My first hardware adventure. I just upgraded to Debian Lenny. I have it on my EeePC too.
 
Originally Posted By: labman
About 2 years ago I stuffed a PC Chips A13G boardwith an AMD Athlon 64 chip in my old case along with some other new pieces. it hit the ground running and no problems since. It and some otherthings came from Tiger Direct.

My first hardware adventure. I just upgraded to Debian Lenny. I have it on my EeePC too.


No problems and PC-Chips do not normally exist in the same paragraph! LOL!

I'd say you are very luck!
 
Originally Posted By: Onmo'Eegusee
Originally Posted By: OVERK1LL
That's odd, I've never had an issue with their Intel-based boards. I have on the other hand, had issues with Gigabyte, MSI and ECS.

ABIT and Tyan have both been solid too.

ASUS puts a lot of effort into their overclocking stuff. My Maximus Formula was phenomenal in that regard, and so is my current board, a P7P55D-E with an i5.

BTW, your 5-series spanks my Crossfire'd 4890's in the Windows Performance Index
grin2.gif


All my previous boards were AMD. Except for the Pentium 4 machine, but I got that chip free so I was just buying a board to go with it.. :p

The 5870 is overclocked to to 900/1300, so that helps a bit.

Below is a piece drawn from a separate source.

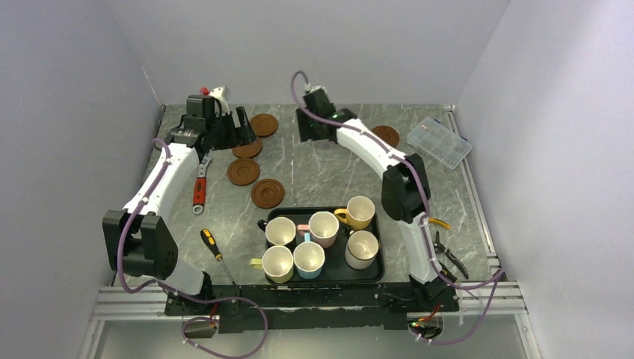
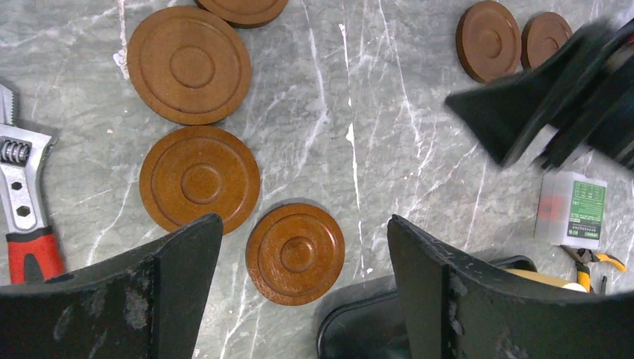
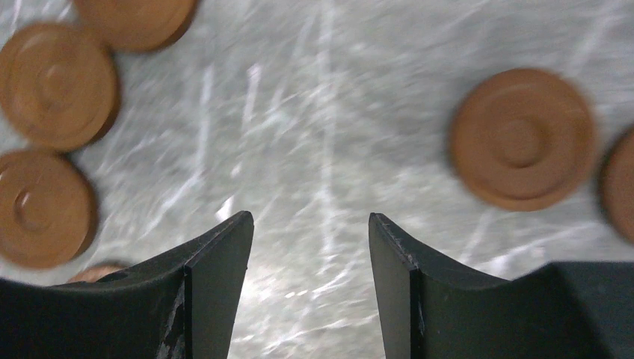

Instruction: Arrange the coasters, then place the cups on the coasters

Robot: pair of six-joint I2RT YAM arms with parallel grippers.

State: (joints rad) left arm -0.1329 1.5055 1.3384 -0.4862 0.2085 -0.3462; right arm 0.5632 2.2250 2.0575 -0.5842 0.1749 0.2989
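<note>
My left gripper point(image 2: 303, 221) and right gripper point(image 3: 310, 217) hang spread, empty. The coasters point(image 2: 200, 179) look stiff, light, probably wooden; I'd pinch across a rim.

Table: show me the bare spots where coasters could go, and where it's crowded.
Widest bare stretch of table: between the coasters on the left, the right arm and the tray at the near side. A smaller patch lies between the clear box and the pliers. Crowded: the left back, with coasters and wrench; the tray is full of cups.
</note>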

You wont believe the bad luck I had this morning. I woke up to the highpoint screaming because on of the drives in my array dropped out. I bought these Seagates back when they were new. Well, I didnt find out until after I bought them, but they are junk. I have 5 of these 7200.11 drives and this is number 3 to die. Well, the drive in my old P4 machine is the same model as the four in my array. I already copied everything I need from it, so I hot-swapped it in and went back to sleep while it rebuilt. Good to go for now.
I also just rearranged some fans, and added a second one to the cpu cooler in a push-pull config. Dropped about 5C off full load.


Ahhh, AMD. Were any of these dead ASUS boards VIA based by chance? Any of the "off-brand" chipsets were and still are very much a [censored] as to whether they are reliable or a nightmare. I find the manufacturer of the board has very little bearing on this. Been using and selling Intel-based boards commercially for 12 years now and every time I end up with a problematic VIA, SiS, ALI...etc based board on my bench it just reaffirms why I chose, and continue to choose to go that route for my own systems and the workstations and servers (as well as the odd gaming rig for friends/associates) I build for my clients.

And yes, those Seagate drives are known to be tragic, though don't feel too bad, I've had similar (albeit not quite as bad) luck with the (expensive) WD REII drives. Every one I RMA comes back as an REIII
wink.gif


I've got two Seagate 1TB drives in this box right now, but they are in RAID1, so I'll never obtain the same level of performance as you are getting.

How are you liking the 5-series card for gaming?